Masahiro Hidaka held the inaugural Fuji Rock Festival in 1997 close to its namesake mountain where it was hit by a devastating typhoon. Undeterred, he moved the event farther north and it has been one of the highlights of Japan’s music calendar ever since

Who doesn’t love an anniversary? For couples it’s about rekindling moments of first love, for many nations it’s about marking a significant moment in history. Anniversaries are, for the most part, true celebrations.

“I hate anniversaries,” says Masahiro Hidaka, the president of Smash Japan and founder of the Fuji Rock Festival, which is marking its 20th anniversary this year. “I hate those kinds of things, so I didn’t want that on any of the banners.

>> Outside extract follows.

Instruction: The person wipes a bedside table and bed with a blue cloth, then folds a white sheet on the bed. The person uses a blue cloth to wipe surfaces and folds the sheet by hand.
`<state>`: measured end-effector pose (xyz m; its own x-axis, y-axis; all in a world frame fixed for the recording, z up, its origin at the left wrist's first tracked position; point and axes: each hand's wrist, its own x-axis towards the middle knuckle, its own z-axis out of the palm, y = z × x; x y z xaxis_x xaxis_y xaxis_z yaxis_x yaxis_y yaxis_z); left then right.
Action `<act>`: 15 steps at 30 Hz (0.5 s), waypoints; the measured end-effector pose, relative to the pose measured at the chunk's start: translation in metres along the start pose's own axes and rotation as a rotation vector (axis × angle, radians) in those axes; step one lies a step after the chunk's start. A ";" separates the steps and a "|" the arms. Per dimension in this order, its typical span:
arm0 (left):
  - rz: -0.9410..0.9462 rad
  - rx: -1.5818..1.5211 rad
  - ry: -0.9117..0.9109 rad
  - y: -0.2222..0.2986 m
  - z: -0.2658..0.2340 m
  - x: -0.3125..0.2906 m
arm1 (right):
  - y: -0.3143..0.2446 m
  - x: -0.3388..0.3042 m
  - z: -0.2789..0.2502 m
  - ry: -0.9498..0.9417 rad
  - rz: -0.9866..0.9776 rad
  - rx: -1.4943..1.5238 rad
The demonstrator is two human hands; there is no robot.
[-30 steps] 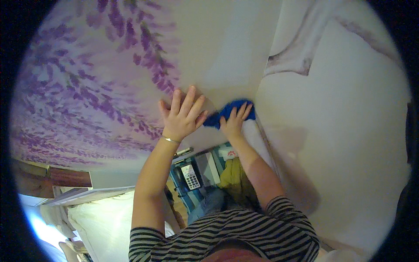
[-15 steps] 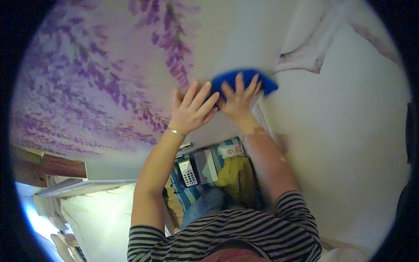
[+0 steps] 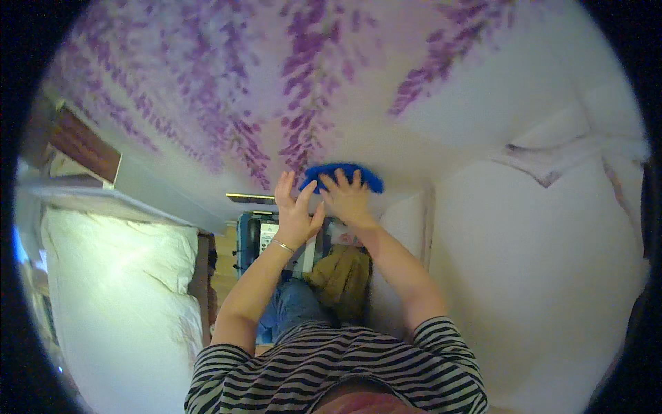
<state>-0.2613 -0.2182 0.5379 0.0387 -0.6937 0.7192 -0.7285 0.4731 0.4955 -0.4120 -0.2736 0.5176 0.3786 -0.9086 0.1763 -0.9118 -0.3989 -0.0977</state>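
A blue cloth (image 3: 367, 178) lies bunched flat against the wall, low on a mural of purple hanging blossoms (image 3: 307, 90). My right hand (image 3: 348, 201) presses on the cloth, its fingers spread over the near side, and keeps hold of it there. Just left of the cloth is my left hand (image 3: 295, 214), fingers apart and nothing in them, a thin bracelet (image 3: 283, 245) on its wrist. Its fingertips are at the wall or close to it; whether they touch cannot be told. The palms of both hands are hidden.
Below my hands stands a teal case or bag with a white keypad device (image 3: 268, 234) and an olive cloth (image 3: 343, 279). A bed with pale bedding (image 3: 121, 276) is on the left. A white wall (image 3: 531, 276) meets the mural wall at a corner on the right.
The cloth and both hands have come lower and to the left in view, as the head view shifted too. More of the mural shows above. My right hand stays on the cloth.
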 end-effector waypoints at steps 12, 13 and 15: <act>0.089 -0.183 0.317 0.050 -0.029 0.113 | -0.061 0.107 -0.194 0.848 -0.374 -0.228; 0.047 -0.233 0.370 0.056 -0.027 0.130 | -0.062 0.116 -0.198 0.925 -0.401 -0.213; -0.037 -0.347 0.467 0.065 -0.017 0.153 | -0.050 0.119 -0.194 0.949 -0.425 -0.361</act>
<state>-0.2913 -0.2844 0.6889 0.4147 -0.4371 0.7981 -0.4573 0.6582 0.5981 -0.3519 -0.3375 0.7338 0.5370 -0.1792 0.8243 -0.7876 -0.4564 0.4139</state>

Everyone on the team was saying, ‘20 years! 20 years!’ But I didn’t care for any of that. It was only after a month or so of their insistence that I broke and said, ‘Fine, let’s do the whole 20th anniversary thing then.’?”

And so it was decided that Japan’s premier music festival would officially celebrate its 20th birthday. There’s good reason to: Through the years Fuji Rock has hosted everyone from Oasis to Bjork to Eminem. This year’s lineup — a nod to the very first roster — features acts who were at the inaugural bash.

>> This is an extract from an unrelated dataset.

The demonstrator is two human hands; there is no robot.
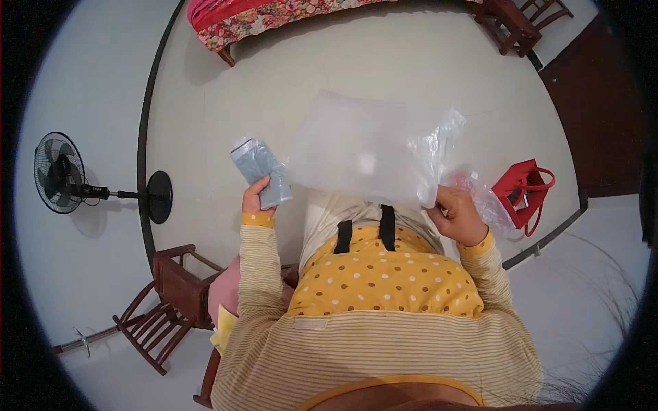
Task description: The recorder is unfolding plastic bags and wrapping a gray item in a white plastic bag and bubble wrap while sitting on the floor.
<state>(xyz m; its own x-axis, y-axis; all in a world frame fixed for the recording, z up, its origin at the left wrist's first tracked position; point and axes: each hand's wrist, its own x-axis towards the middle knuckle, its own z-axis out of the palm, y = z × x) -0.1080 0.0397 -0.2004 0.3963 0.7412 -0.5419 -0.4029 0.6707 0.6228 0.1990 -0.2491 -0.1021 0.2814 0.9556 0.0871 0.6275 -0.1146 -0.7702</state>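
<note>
In my left hand (257,196) is a flat, grey-blue folded item in a clear plastic wrapper (262,168). My fingers close on its lower part, and it tilts up to the left. My right hand (456,216) pinches the lower right corner of a large translucent plastic bag (363,147). The bag spreads out flat above my lap, its right edge crinkled and shiny. Its left edge comes close to the wrapped item; whether they touch I cannot tell.
To the right, a red handbag (522,195) stands on the floor beside crumpled clear plastic (490,202). A black standing fan (62,171) is at the left. A wooden chair (179,281) stands lower left, another (510,24) far right. A bed with floral cover (274,17) lies ahead.
</note>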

“We wanted to have acts that played at the first Fuji Rock (in 1997) perform this year, which is why we asked for the (Red Hot) Chili Peppers,” Hidaka says. “When I first heard them over two decades ago, I thought that this was the music of the future — this was the pinnacle of the rock world. I’m good friends with all of the members. And Beck will be back, too.”

Since Fuji Rock began other big festivals have sprung up across the country and that means more competition when it comes to snagging acts. Hidaka mentions that an even bigger issue is the vast number of bookings that the organizers toil over in the runup to each installment (223 acts are set to perform this year). Still, with the amount of choice, Hidaka realizes he can’t fully please every fan.

“You can’t make everyone happy — and I don’t want to regret any money-driven choices — so we choose the lineup based on what we think is good,” he says. “You can call it ‘ego’ if you want.”

It may have been his self-confidence that led Hidaka to curate a FRF 20th Special, which will happen Saturday night after Beck’s headlining set on the Green Stage, the biggest stage at the festival with a capacity of 40,000.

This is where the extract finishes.